Daria Saville, with a game and a platform, rolls into Citi Open semis

“Honestly, I thought I was going to lose,” Kyrgios said.

It was the first meeting between the two friends, a day Kyrgios said he had been anticipating for some five years. The pair are former doubles partners and kindred spirits on the ATP Tour, two believers in the value of a spectacle.
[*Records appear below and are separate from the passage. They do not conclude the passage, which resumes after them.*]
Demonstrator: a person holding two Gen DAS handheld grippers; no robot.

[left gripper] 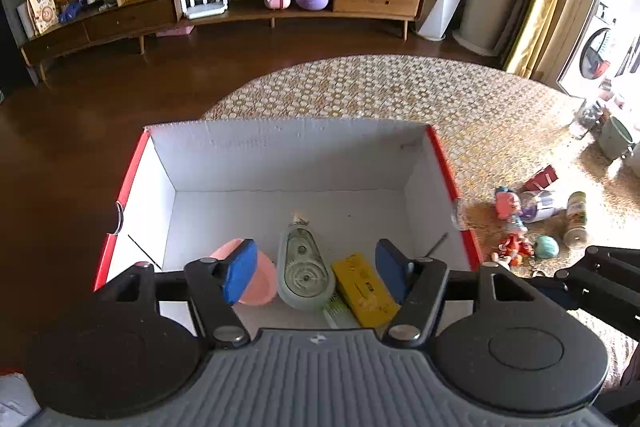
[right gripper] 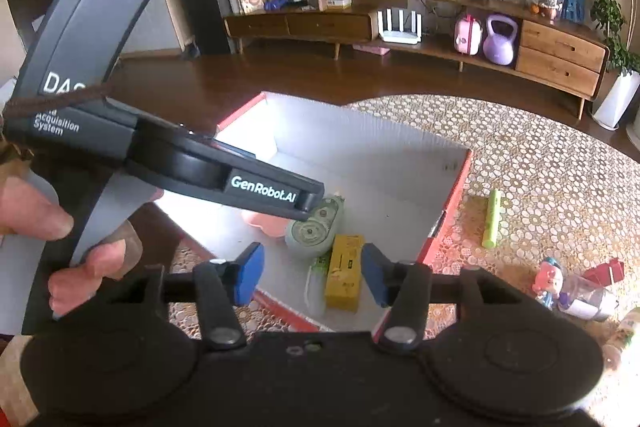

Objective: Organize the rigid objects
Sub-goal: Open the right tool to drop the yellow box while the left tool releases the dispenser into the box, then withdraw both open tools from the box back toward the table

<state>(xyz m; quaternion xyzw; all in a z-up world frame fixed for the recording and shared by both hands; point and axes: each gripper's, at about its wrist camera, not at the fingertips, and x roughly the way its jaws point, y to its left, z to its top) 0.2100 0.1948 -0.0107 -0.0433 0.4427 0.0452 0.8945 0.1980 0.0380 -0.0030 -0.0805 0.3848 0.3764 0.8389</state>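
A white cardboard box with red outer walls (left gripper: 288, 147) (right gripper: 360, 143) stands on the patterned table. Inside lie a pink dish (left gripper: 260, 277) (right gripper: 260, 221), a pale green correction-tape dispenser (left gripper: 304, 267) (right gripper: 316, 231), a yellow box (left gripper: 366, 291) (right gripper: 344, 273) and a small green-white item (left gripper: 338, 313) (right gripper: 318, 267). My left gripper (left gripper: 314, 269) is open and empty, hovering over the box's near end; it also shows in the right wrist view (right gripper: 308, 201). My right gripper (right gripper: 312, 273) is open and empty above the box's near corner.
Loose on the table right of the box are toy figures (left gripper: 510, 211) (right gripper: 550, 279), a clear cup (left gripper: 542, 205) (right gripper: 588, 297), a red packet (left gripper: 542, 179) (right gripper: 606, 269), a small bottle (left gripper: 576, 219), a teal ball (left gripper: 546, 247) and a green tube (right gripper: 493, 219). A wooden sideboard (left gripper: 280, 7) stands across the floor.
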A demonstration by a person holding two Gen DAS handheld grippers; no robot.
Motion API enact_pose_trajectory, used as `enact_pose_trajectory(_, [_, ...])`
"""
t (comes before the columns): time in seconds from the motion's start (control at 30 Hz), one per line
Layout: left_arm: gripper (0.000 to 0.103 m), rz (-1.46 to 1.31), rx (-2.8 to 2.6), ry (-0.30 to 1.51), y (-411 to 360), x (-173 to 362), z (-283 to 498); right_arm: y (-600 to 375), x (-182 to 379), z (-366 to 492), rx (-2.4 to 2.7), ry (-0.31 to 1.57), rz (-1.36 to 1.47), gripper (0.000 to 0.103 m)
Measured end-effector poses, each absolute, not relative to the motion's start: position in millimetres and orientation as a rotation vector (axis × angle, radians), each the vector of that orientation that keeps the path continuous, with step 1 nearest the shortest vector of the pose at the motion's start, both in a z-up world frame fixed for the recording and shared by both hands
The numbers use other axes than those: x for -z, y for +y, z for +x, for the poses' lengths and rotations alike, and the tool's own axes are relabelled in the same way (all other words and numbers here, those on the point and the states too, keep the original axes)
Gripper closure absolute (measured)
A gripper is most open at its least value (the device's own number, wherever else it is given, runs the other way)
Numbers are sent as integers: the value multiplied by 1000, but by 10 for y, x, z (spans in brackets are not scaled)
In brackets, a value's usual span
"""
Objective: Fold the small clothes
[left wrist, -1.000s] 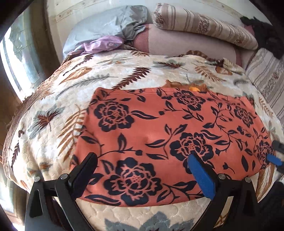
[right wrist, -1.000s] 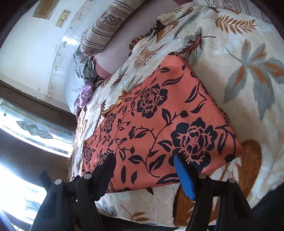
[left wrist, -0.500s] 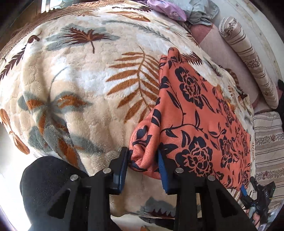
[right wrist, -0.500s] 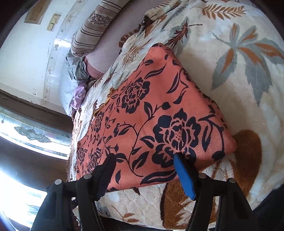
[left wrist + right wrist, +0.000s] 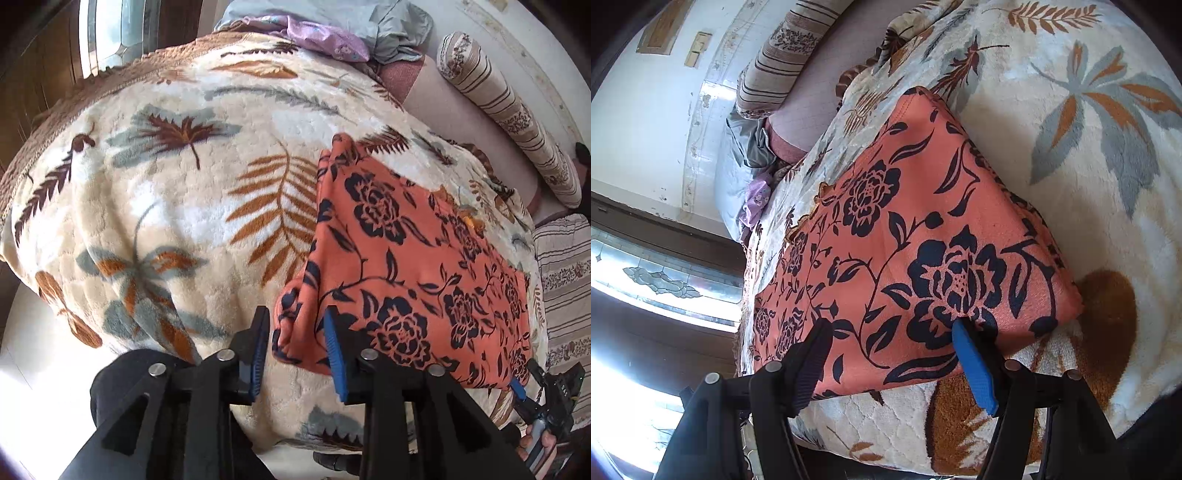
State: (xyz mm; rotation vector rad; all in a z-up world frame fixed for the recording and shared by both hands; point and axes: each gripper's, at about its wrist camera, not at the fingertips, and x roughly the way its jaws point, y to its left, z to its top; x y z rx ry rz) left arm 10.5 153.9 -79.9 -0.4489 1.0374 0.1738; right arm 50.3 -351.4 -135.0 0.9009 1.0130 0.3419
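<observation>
An orange cloth with dark blue flowers [image 5: 413, 266] lies flat on a leaf-patterned blanket [image 5: 177, 206]. In the left wrist view my left gripper [image 5: 295, 343] has its jaws partly closed around the cloth's near left corner, with a small gap on each side. The other gripper's blue tip [image 5: 517, 387] shows at the cloth's near right corner. In the right wrist view my right gripper [image 5: 890, 358] is wide open, fingers resting over the near edge of the cloth [image 5: 908, 258] by its right corner.
Striped pillows [image 5: 509, 110] and a pink bolster [image 5: 454, 114] lie at the head of the bed. Grey and lilac clothes [image 5: 332, 33] are piled at the far corner. A window [image 5: 657, 280] and wall are beyond. The blanket's front edge drops off just below the grippers.
My left gripper swung from the cloth's front edge to its left corner and narrowed around it, then opened slightly. My right gripper crept a little closer over the right corner, still wide open.
</observation>
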Motion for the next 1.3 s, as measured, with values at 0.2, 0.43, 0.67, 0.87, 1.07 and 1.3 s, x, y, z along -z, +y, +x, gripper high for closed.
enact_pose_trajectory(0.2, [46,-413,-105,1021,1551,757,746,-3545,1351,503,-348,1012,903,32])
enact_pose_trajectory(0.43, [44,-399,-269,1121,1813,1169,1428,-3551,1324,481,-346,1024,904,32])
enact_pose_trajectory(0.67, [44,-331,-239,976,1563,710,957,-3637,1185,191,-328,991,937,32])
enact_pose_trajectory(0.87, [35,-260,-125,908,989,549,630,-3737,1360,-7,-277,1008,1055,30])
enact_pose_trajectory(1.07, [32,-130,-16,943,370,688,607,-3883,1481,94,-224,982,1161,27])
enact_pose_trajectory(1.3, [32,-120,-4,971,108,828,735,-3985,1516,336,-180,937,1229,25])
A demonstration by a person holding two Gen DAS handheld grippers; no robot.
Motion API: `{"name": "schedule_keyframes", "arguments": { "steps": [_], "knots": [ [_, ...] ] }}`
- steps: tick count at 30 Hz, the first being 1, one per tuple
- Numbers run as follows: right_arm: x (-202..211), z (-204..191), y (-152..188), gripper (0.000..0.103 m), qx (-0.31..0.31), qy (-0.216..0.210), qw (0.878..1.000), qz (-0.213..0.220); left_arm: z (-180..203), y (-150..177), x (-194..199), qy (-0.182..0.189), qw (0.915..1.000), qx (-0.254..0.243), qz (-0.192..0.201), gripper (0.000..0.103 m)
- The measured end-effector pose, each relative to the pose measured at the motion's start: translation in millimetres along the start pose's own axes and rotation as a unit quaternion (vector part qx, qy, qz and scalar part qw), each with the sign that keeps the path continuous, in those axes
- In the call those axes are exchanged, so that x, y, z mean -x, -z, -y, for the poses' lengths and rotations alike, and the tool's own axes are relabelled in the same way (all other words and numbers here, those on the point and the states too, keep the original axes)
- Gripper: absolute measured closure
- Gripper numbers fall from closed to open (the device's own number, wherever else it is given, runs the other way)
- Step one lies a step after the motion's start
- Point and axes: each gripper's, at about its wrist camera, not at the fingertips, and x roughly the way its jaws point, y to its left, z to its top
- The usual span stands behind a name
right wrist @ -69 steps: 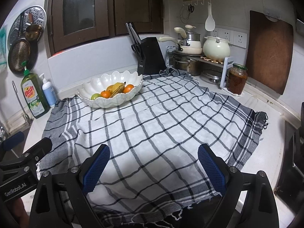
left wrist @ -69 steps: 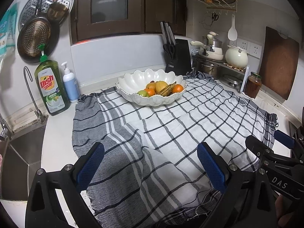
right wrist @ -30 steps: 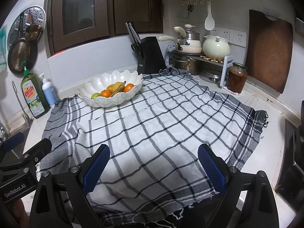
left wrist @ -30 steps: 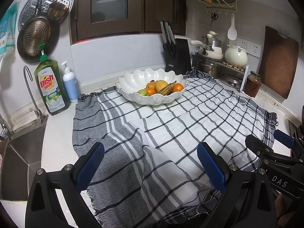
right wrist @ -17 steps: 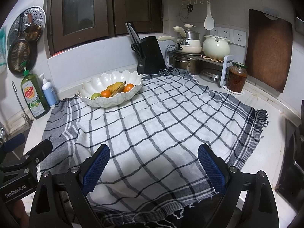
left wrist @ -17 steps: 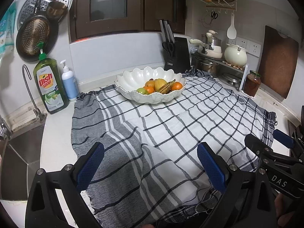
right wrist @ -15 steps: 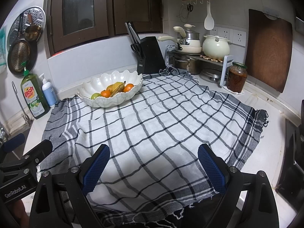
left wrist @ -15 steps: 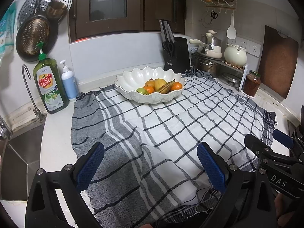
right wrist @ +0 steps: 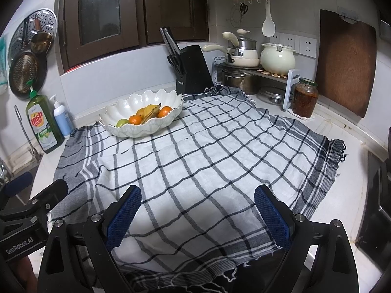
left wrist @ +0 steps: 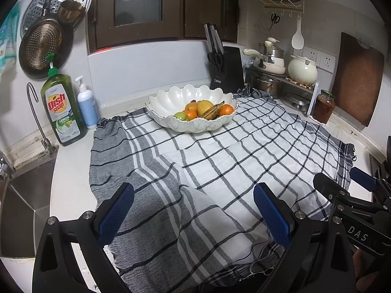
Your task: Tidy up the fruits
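A white scalloped bowl [left wrist: 171,100] [right wrist: 127,105] stands at the far side of a checked cloth [left wrist: 220,161] [right wrist: 207,161]. In it lie oranges [left wrist: 226,109] [right wrist: 135,119], a green apple [left wrist: 180,116] [right wrist: 122,122], a yellow fruit [left wrist: 204,105] and a banana [left wrist: 212,111] [right wrist: 151,115]. My left gripper [left wrist: 193,213] is open over the cloth's near left part, far from the bowl. My right gripper [right wrist: 198,216] is open over the cloth's near edge, nothing between its fingers. Each gripper shows at the edge of the other's view.
A green dish soap bottle [left wrist: 61,108] and a white pump bottle [left wrist: 86,106] stand left, beside a sink [left wrist: 22,210] and tap [left wrist: 36,117]. A knife block [left wrist: 226,69], pots on a rack [left wrist: 281,73], a jar [left wrist: 323,106] and a wooden board [left wrist: 358,78] line the back and right.
The left gripper's view has shifted slightly, with the bowl and bottles a touch lower left. Nothing was grasped or released; the right gripper has stayed almost still.
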Motion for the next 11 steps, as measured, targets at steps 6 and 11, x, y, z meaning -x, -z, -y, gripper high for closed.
{"name": "schedule_keyframes", "arguments": {
  "steps": [6,11],
  "knots": [
    [-1.1,1.7,0.1,0.008,0.0,0.0,1.0,0.0,1.8,-0.8,-1.2,0.0,1.0,0.0,0.001,0.003],
    [-3.0,2.5,0.8,0.008,-0.002,-0.001,1.0,-0.002,8.8,-6.0,-9.9,0.005,1.0,-0.006,-0.005,0.0]
  ]
}}
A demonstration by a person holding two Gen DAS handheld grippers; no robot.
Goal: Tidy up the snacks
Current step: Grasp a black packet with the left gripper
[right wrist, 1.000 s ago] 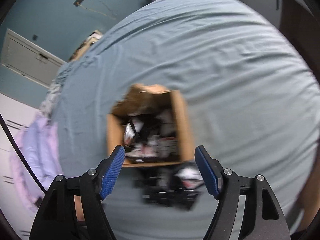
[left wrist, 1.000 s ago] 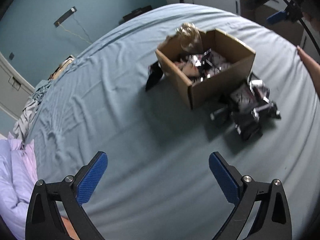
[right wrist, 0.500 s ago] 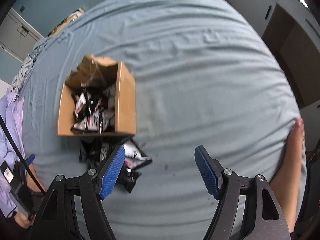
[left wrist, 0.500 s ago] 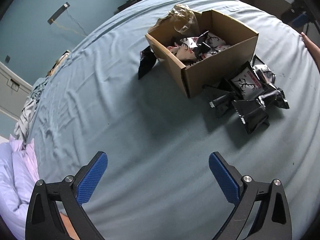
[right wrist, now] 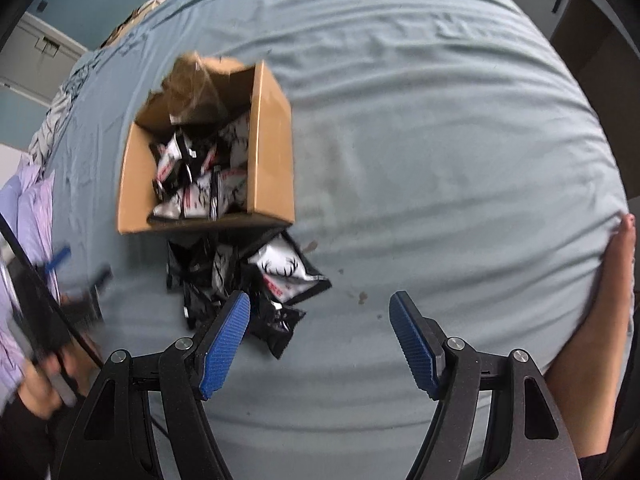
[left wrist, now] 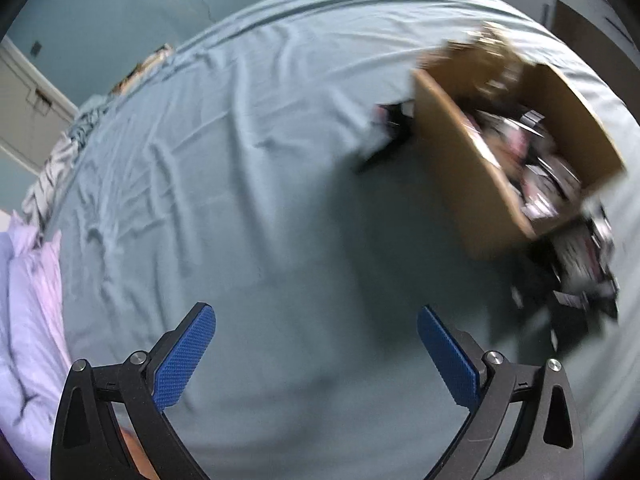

They peppered the opening set with crowd-pleasing moments. In the sixth game, Kyrgios had Tiafoe on a string and seemed to be pulling him back and forth across the baseline partly as a strategy and partly to show the crowd how fast Tiafoe can go. When Kyrgios finally won the point, he gave his opponent a cheeky grin and a shrug, to which Tiafoe responded with a look of fake disdain, drawing laughs throughout the stadium.

But there was no mistaking how seriously both players were taking the match.

Kyrgios raced to a 4-1 edge in a first-set tiebreaker, but momentum turned on a 136-mph laser of an ace from Tiafoe that cut Kyrgios’s advantage to 5-4.

Tiafoe then turned defense into offense on a precise approach shot to win the next point, his full arsenal on display in his second match of the day. Kyrgios double-faulted to give Tiafoe an edge and he served an ace to close out the first set — the first Kyrgios had dropped in fourth matches.

At Citi Open, it’s grind and survive in the heat of a D.C. summer

Tiafoe can’t match Kyrgios’s shot-making ability, but he had the tighter game for the first half of the match Friday, meeting Kyrgios’s power and edging him in consistency. Krygios’s defense is offense; Tiafoe has the fitness, patience and deft hands to run down ball after ball in a long rally and more often than not conjures the necessary shot to finish it.

But he faltered when it mattered most. The mental anguish of the second set tiebreaker appeared to sap his energy and his inability to convert any of his five match points seemed to distract him.

Tiafoe, like Kyrgios, was playing his second match of the day thanks to weather delays, and crumpled in the third set.

Kyrgios, on the other hand, held on just long enough.

“It wasn’t easy, to be honest. I played early this morning and the heat was not ideal, but I came out fast and strong …” Kyrgios said. “I knew it was going to be crazy, so I’m just glad that today’s over and I get some rest. Finally.”